You are viewing a plain text version of this content. The canonical link for it is here.
Posted to user@hive.apache.org by Adrian Popescu <ad...@epfl.ch> on 2013/12/13 20:17:58 UTC
Re: handling joins in Hive 0.11.0
Hello,
I found out that the dependency graph among task stages is incorrect for
the skewed join optimized plan.
In particular, the conditional task in the optimized plan maintains no
dependency with the child tasks
of the common join task in the original plan. The conditional task is
composed of the map join task which
has all these dependencies, but for the case the map join task is
filtered out, all these dependencies are removed.
Hence, all the other task stages of the query are skipped.
The bug resides in "ql/optimizer/physical/GenMRSkewJoinProcessor.java",
processSkewJoin() function,
immediately after the ConditionalTask is created and its dependencies
are set.
I currently fixed the issue by adding dependencies among the
ConditonalTask and all the child tasks of the common
join task of the original plan.
From the original design I see that only tasks included in the
ConditionalTask are allowed to have dependencies,
so I am wondering what shall be the alternative correct implementation?
Maybe adding an "nop" task inside the
ConditionalTask (in addition to the map join task), so that the
dependencies are maintained for the case that the
map join task is filtered out?
Thanks,
Adrian
On 11/15/2013 10:20 PM, Adrian Popescu wrote:
>
> 2. In my experiments I also evaluate skewed joins.

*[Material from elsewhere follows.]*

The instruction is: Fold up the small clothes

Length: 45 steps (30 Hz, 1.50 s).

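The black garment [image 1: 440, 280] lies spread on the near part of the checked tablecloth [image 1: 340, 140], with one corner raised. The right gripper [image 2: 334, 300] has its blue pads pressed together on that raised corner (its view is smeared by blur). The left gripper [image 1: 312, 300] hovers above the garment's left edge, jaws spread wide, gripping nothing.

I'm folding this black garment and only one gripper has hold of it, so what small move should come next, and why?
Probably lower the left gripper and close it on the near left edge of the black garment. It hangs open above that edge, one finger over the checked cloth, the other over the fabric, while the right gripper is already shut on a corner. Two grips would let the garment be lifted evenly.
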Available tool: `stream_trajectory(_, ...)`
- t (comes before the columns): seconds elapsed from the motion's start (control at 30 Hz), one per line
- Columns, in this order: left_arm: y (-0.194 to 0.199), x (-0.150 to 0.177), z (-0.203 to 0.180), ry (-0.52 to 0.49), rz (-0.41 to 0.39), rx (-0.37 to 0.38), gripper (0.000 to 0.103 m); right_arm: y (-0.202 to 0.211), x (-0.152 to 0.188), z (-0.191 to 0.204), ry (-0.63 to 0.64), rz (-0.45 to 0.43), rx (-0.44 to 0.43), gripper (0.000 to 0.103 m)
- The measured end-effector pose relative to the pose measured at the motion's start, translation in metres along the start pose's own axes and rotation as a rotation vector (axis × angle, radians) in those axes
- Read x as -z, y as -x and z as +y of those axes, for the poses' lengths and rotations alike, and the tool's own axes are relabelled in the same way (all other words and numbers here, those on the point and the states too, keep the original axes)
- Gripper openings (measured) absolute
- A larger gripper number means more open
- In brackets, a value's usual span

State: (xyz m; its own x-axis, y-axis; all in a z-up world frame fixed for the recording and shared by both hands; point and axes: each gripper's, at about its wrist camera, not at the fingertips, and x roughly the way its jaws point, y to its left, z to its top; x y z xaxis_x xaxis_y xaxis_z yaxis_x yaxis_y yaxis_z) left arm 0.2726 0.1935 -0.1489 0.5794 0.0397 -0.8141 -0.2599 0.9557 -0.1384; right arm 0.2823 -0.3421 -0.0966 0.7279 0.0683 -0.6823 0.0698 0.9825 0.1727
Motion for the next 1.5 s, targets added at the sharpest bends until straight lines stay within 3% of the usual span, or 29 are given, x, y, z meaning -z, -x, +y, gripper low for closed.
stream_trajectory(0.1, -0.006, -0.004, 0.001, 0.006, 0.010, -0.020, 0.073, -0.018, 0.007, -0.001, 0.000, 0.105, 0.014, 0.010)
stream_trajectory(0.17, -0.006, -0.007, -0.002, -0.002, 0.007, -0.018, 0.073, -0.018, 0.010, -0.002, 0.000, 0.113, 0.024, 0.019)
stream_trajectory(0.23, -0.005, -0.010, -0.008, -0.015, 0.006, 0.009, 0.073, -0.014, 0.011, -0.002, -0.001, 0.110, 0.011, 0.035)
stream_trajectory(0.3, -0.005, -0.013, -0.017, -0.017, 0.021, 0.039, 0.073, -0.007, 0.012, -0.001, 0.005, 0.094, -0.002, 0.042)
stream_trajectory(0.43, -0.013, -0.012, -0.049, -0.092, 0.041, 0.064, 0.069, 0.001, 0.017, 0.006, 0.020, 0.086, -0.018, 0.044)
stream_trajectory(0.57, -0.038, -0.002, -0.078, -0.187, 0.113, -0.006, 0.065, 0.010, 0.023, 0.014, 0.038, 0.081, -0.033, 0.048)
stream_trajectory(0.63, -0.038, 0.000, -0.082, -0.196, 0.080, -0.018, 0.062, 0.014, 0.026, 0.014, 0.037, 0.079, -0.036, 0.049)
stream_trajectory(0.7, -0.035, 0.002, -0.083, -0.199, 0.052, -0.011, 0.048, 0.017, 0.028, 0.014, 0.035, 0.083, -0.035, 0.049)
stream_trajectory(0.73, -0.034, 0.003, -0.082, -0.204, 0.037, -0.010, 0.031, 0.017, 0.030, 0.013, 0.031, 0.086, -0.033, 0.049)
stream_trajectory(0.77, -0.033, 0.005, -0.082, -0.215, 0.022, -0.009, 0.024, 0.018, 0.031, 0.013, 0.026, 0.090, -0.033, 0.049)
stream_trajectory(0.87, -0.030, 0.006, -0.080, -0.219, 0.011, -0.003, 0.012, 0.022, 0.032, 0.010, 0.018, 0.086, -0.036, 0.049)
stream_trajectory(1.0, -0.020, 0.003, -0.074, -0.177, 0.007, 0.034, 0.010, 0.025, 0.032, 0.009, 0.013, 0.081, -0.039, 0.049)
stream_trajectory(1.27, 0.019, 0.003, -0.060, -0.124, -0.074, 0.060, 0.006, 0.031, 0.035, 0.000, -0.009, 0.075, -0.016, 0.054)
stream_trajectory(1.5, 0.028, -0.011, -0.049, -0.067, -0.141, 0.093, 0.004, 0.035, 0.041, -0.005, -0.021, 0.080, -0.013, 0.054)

I enable skew joins
> through "hive.optimize.skewjoin" and I run the same
> tpch query 5. The skew join is not actually triggered as the number of
> rows with the same key is less than "hive.skewjoin.key".
> Hence, the map join corresponding to the skewed join is filtered out
> at runtime, but unfortunately all the other stages
> are also filtered out. Thus, no result is actually generated. If I
> disable the skew join optimization, the query running only with
> common joins returns the result correctly.
>
> I believe this is a bug when the skew join operator is enabled but not
> triggered. Did anyone experienced the same problem with
> skew joins on queries of multiple map reduce joins? I attach the
> explain plan. Essentially only stage 6 and 22 are executed.
> Everything else is skipped silently with no output result being
> generated, nor error in "hive.log". Similar behaviour is observed
> for other TPCH queries.
>
> Many thanks,
> Adrian
>
--
Adrian